淳慧双臂抱着脑袋直躺下去,长叹一声道:“好累。”

程榷也抱着脑袋仰面躺下,道:“好困。”

唯有徐怀生仰头望着夜幕,一动不动。

小和尚屈起腿,用膝盖戳了戳小道士,问:“想什么呢?”

徐怀生一个哆嗦回过神来,眨眨眼道:“我在想,这些瀛洲人崇武慕强的性子、追求神功秘籍的行为,是不是和江湖侠士们并无二致。”

“怎么能一样?这,这……”程榷噌一下坐起来想要辩驳解释,可支吾半天也没想到该怎么说。

“哎,你别急嘛!”徐怀生忙拍拍他的肩道,“我只是胡思乱想随便说说,你不用太当真。”

淳慧支着地坐起来道:“不能这么说,江湖中的确有追名逐利之徒,嗜血好杀之辈,但并非所有人都是这样。真正的大侠崇武重义,干不出这等卑鄙之事。”

“的确如此。”

清亮的女声从身后传来,三人一惊,齐齐转头。

徐怀生猛地站起,脱口道:“师姐,你怎么来了?”

来人正是冯怀素,她整理衣裙在三人身边坐下,道:“你师叔担心你,让我来找找。”

“我马上回去。”徐怀生摸了摸后脑勺,小心坐下。他师父明渊性子温和,可师叔明微却是个不好说话的主。

冯怀素听到了三人谈话,心中亦有感慨,便伸手指向水流道:“你们看那雕像——”

今夜是廿一,汀洲屿退潮,姜教主的石像露出腰肢。而在岸边另有一座长长的浮雕,上面雕着十八名挽着手迎风歌唱的女子。

七年前的诸多场面涌上脑海,冯怀素不禁向三人讲起了往事。

“……那样的人才是侠,崇强欺弱的人是不配称为侠的。”冯怀素摇头道。

程榷点头赞成:“对,瀛洲人就是崇强欺弱!”

“那,那些人应该叫什么,武者、武士?”徐怀生问。

冯怀素思索片刻,道:“‘寇’吧。”

风波过后,今夜的汀洲屿格外静谧。

次日清晨,陈溱转醒,见宋司欢还在熟睡,便轻手轻脚地披衣起来。推门而出时,她神色忽地一凝。

太安静了。

风吹枝叶飒飒,鸟雀欢呼,唯独没有人声。

陈溱心中一惊,奔到柳玉成屋前推门而望,见她睡得正酣,便快步上前唤了她两声,谁知柳玉成只是挤挤眼睛,并不转醒。

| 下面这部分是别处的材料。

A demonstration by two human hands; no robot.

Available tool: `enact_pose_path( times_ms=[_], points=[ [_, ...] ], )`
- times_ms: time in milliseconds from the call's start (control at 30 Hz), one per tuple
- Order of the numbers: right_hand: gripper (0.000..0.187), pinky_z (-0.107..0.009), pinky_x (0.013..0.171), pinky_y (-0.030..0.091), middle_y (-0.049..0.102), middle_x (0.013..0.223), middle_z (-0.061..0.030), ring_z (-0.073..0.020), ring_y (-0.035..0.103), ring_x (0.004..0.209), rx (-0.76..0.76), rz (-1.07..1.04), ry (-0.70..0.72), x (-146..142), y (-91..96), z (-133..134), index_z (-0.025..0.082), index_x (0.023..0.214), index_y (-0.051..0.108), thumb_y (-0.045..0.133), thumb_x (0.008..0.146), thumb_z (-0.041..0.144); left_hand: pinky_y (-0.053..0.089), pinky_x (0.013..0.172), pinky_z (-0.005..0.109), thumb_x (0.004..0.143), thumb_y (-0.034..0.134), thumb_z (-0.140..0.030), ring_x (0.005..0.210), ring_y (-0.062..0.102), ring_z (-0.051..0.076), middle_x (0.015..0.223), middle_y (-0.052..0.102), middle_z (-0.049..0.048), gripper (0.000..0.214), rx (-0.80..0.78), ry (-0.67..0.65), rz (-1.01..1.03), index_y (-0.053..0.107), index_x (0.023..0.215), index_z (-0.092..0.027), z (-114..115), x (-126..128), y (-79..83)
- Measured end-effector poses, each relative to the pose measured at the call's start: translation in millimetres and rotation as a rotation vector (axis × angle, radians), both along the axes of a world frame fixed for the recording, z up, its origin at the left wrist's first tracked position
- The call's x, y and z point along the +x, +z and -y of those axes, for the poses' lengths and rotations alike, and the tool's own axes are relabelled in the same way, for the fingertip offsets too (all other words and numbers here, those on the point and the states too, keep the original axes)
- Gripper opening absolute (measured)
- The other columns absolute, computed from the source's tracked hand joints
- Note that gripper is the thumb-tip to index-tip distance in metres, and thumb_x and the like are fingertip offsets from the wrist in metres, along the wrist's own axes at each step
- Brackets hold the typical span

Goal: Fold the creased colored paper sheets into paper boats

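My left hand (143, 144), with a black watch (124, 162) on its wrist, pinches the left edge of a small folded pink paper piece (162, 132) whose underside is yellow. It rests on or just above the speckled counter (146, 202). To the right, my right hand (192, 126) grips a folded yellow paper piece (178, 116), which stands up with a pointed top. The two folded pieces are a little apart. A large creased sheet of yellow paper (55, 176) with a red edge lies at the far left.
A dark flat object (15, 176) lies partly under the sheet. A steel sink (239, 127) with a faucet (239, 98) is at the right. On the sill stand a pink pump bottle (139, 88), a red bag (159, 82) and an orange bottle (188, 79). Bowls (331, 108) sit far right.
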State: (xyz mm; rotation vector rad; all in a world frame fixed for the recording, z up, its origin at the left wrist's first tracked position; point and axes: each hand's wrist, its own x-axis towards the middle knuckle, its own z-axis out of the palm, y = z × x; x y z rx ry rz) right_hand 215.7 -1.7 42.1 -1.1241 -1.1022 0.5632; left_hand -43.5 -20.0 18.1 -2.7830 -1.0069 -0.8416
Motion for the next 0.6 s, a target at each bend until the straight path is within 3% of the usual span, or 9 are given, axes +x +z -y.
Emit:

陈溱只能捉着她双肩,一边晃一边道:“玉成,快醒醒!”

柳玉成这才悠悠转醒,晕乎乎地问道:“做什么?”

“汀洲屿上不对劲,你先起来。”陈溱皱眉说罢,扶着柳玉成的背让她坐起。

这一坐直,柳玉成忽睁大睡眼:“不对,我周身内力呢?”

陈溱闻言,手掌忙移到她后腰一探,果真是气海空空。陈溱惊道:“是船上的瀛洲奸细?又或是,又或是我们没有擒住所有的瀛洲人?”

柳玉成猛地滑下床榻踩着布履道:“去找商陆!”

两人来到谢商陆住处将她唤醒,却见谢商陆搭着自己的脉道:“我不确定,或许是瀛洲人的破元涣功散。帮我把桌上茶盘底下压着的纸袋取来。”

陈溱将那东西取来递给她,站在榻边皱眉道:“为何我不觉有事?”

谢商陆一边拆纸线一边道:“许是你内力深,自行解了这毒。”

“不对。”柳玉成道,“孟师伯和空寂大师都是‘恍惚境’高手,不也中了破元涣功散?她刚入恍惚境,如果被下了此毒,不可能一点事都没有。”

陈溱垂眸思索片刻,忽奔出屋外,朝玉镜宫弟子暂住的辛夷坞西三院走去。一路上,见值夜的各门派弟子都在倚墙沉睡,陈溱心跳更急。

可当她推开第一扇屋门时,只见里面空空如也,哪里还有半个人影?

她又推开了几扇,还是空空荡荡。

——我从有戎军营里安然逃出,来到了我和裴无度约好的洛水之畔。那时残阳如血,秋风微寒,我穿着胡姬的裙装竟有些冷。周围是野蔓战骨、鲜血黄沙,我毫无防备地向他走去,全然未料到等待我的是什么。

——那小郡王是玉镜宫的人,你小心着些。

——云倚楼……你们难道忘了那云倚楼吗?大邺朝廷藏弓烹狗,你们干嘛还要护着他们?

他们到底在做什么!

陈溱只觉心跳骤急,胸腔欲炸,电般闪回自己房中将昨日吃不下去的汤羹给谢商陆端来,道:“查查这个。”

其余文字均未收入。